Could you copy out all the lines in the material below where the word "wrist" occurs?

Given information —
*** Begin section ***
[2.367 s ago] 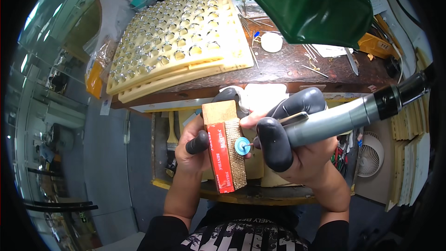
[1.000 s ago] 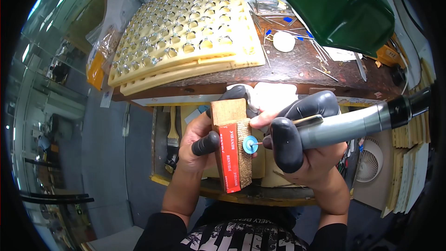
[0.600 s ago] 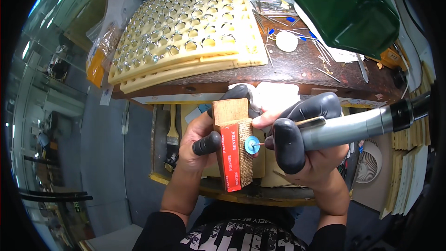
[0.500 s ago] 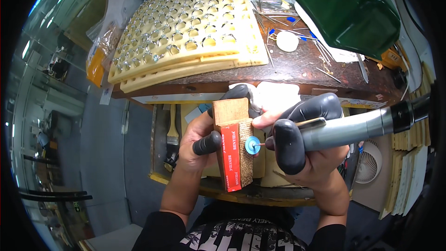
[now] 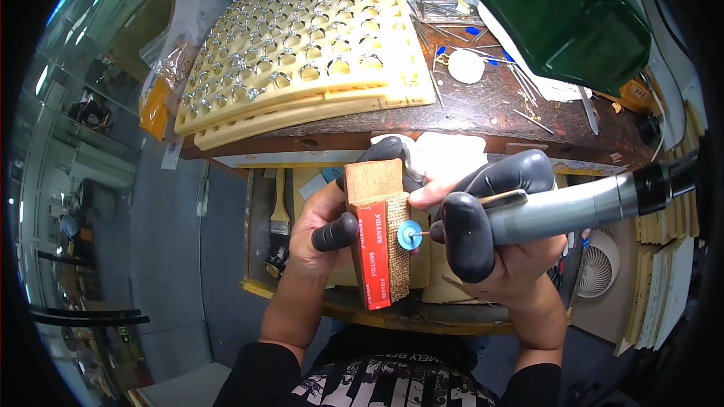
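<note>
My left hand (image 5: 324, 218) is closed around a wooden block (image 5: 375, 181) with a red label (image 5: 375, 260) on one face and a coarse, woven-looking brownish strip (image 5: 400, 275) along its right side. Black covers sit on its thumb and fingers. In my right hand (image 5: 501, 234), also with black finger covers, lies a grey rotary handpiece (image 5: 566, 215). A small blue disc (image 5: 409, 234) on its thin shaft meets the rough strip. My bare right fingertip rests near the block's upper right edge. White cloth or tissue (image 5: 452, 157) shows behind the hands.
Yellowish trays (image 5: 302, 53) full of rings lie on the dark bench (image 5: 490, 109). To their right are thin metal burs, a white ball (image 5: 466, 66) and tweezers (image 5: 588, 111). A green lamp hood (image 5: 558, 15) overhangs the right. Below is an open drawer with a brush (image 5: 280, 207).
Almost nothing differs. The block has shifted very slightly in my left hand, and the disc stays against the rough strip.
</note>
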Demonstrator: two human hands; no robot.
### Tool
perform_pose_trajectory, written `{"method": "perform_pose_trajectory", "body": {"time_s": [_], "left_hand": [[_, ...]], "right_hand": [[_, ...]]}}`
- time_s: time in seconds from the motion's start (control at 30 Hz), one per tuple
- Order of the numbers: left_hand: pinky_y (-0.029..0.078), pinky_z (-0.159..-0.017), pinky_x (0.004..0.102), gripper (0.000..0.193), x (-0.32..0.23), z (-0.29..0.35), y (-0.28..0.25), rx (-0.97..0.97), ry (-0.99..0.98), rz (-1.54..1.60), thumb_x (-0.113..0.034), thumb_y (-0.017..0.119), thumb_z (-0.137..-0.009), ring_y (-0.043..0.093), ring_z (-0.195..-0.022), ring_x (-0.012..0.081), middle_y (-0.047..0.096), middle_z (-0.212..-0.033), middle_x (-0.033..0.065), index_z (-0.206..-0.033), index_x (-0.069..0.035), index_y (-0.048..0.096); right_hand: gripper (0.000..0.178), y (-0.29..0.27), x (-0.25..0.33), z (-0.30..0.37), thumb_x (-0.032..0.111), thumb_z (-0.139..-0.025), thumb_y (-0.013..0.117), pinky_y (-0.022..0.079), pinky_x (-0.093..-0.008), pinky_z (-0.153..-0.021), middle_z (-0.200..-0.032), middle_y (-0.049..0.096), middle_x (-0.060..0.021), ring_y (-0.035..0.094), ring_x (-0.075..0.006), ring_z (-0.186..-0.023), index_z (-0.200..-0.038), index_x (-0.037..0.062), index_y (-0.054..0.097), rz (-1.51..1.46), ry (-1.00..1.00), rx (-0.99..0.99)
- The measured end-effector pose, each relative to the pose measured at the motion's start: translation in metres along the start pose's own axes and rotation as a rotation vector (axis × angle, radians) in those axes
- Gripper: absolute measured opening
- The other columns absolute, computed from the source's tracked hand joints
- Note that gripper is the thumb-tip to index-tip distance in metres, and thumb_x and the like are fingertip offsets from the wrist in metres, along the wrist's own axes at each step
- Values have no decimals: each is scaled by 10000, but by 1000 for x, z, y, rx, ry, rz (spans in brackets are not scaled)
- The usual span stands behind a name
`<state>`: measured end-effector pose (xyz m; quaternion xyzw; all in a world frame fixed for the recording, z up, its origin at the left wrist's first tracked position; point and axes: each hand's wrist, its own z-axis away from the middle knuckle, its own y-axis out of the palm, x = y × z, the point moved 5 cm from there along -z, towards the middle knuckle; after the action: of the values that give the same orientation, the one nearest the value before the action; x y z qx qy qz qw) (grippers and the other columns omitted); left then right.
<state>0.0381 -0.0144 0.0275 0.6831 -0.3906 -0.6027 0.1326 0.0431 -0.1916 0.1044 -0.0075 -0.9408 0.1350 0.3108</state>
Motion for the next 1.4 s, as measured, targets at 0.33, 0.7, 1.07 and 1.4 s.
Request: {"method": "perform_pose_trajectory", "body": {"time_s": [0.33,0.7,1.07,1.4], "left_hand": [[492,-1018,420,702,5,1,-8,-20,-10,-10,-220,671,-891,598,-1201,300,543,-1358,235,-1447,87,370],[540,-946,522,703,5,-1,-2,-16,-7,31,-248,628,-926,630,-1138,357,517,-1352,276,-1454,98,318],[254,-1175,567,973,1,-2,4,-165,-59,-138,-395,718,-791,371,-1392,431,289,-1508,339,-1449,166,269],[345,-1134,561,897,1,2,-10,-141,-84,-203,-335,678,-826,499,-1296,426,406,-1434,335,-1444,169,266]], "right_hand": [[137,-2,0,2,56,-944,626,561,-274,-563,-877,713,-198,673,-150,-647,-918,-78,630,-61,56,-7],[132,-2,0,2,28,-925,636,549,-267,-571,-831,709,-152,661,-148,-632,-878,-78,698,30,-39,-26],[122,-2,0,0,17,-919,637,531,-259,-567,-795,696,-129,658,-141,-632,-897,-62,726,21,43,-58],[156,-3,1,-2,16,-926,624,547,-266,-567,-842,709,-157,667,-157,-647,-814,-71,688,24,-44,-40]]}}
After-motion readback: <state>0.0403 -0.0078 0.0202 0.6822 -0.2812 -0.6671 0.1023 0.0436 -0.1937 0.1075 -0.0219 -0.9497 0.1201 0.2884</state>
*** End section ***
Response below —
- Note that gripper is the thumb-tip to index-tip distance in metres, and thumb_x and the like are fingertip offsets from the wrist in metres, along the wrist's own axes at each step
`<state>`: measured end-effector pose (xyz m; quaternion xyzw; all in a world frame fixed for the recording, z up, its origin at the left wrist's first tracked position; point and axes: each hand's wrist, its own z-axis away from the middle knuckle, its own y-axis out of the palm, x = y × z, the point moved 5 cm from there along -z, towards the middle knuckle; after the action: of the values that give the same orientation, the one nearest the value before the action; x y z qx qy qz qw) (grippers and the other columns omitted); left then right.

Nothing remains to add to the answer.